Was ist Ihrer Meinung nach der Zweck der Besatzung südkurdischen Territoriums durch das türkische Militär?

Die internationalen und regionalen Kräfte haben sich auf eine Besatzung der Region geeinigt. Diese Besatzung muss aus einer weiten Perspektive betrachtet werden. Die Staaten der Region müssen internationales Recht befolgen und die territoriale Souveränität des Iraks respektieren. Die kurdische Regionalregierung muss entsprechend ihrer Verantwortung vorgehen. Die territoriale Unversehrtheit des Irak und Südkurdistans dürfen unter keinen Umständen verletzt und das Leben der Zivilbevölkerung nicht gefährdet werden. Menschenleben sind für uns die rote Linie.

Es heißt, dass die Parlamentswahlen in Kurdistan auf unbestimmte Zeit verschoben werden. Was sagen Sie zu dieser Debatte?

Wir sind gegen eine Verschiebung.

Sind Sie für ein Präsidialsystem in der Autonomieregion Kurdistan?

Das System eines Landes wird im gesetzlichen Rahmen festgelegt. Das Problem der Region Kurdistan ist jedoch das Fehlen von Gesetzen. Diesbezügliche Aufbauversuche sind in der Vergangenheit von der bestehenden Regierung abgewehrt worden.

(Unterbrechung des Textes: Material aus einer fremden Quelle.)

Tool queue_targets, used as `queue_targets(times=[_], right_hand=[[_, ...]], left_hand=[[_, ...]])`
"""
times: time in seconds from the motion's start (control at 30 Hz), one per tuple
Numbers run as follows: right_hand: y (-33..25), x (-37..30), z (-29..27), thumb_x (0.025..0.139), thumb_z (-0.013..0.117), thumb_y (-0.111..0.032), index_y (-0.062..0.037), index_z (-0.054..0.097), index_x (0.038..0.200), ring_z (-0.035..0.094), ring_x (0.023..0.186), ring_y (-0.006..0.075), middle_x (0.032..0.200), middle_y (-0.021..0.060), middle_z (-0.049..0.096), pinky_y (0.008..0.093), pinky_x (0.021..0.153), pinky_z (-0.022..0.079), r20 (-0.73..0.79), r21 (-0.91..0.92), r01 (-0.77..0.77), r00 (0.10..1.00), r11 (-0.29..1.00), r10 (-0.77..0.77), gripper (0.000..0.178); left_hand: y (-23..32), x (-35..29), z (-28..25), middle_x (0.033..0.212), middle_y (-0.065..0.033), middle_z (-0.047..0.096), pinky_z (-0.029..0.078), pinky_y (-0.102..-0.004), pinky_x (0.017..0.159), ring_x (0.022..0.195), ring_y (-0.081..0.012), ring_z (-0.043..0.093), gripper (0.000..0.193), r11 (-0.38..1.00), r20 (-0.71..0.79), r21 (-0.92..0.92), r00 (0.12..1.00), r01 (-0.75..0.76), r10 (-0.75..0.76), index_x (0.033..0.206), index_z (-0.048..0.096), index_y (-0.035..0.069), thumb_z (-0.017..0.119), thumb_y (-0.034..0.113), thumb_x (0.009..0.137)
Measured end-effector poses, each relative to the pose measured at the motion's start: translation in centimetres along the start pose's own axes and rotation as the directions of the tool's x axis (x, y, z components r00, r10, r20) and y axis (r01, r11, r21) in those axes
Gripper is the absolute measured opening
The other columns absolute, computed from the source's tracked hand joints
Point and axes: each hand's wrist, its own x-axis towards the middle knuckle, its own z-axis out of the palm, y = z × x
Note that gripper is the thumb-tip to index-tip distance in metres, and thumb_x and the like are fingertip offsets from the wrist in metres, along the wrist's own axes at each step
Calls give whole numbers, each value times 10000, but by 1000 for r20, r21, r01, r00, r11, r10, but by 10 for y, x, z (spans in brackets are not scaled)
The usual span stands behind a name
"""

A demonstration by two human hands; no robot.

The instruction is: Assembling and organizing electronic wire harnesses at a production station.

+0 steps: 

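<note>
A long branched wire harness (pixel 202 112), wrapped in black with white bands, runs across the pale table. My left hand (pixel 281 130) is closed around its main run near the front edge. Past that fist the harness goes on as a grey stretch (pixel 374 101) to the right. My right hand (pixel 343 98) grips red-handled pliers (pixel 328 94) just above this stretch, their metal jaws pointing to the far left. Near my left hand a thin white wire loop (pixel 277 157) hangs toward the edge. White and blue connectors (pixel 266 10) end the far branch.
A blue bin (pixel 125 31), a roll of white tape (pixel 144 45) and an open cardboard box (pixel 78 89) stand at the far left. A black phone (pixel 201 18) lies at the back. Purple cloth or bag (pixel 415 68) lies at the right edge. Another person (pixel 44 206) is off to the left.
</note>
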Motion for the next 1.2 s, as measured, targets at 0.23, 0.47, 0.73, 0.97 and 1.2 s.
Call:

Was werden Sie unternehmen, um die Urnen bei den kurdischen Regionalwahlen zu schützen?

Der Wahlbetrug ist vorprogrammiert. Ihn zu verhindern, liegt nicht in unserer Hand. Die Regierung und die Wahlkommissionen müssen ihn verhindern. Beispielsweise werden Kurden aus anderen Teilen Kurdistans für die Wahlen Ausweise ausgestellt. In den Wahllisten sind ungefähr eine halbe Million Menschen, die mit falschen Ausweisen wählen gehen. Das Wahlregister muss von der zuständigen Kommission neu erstellt werden.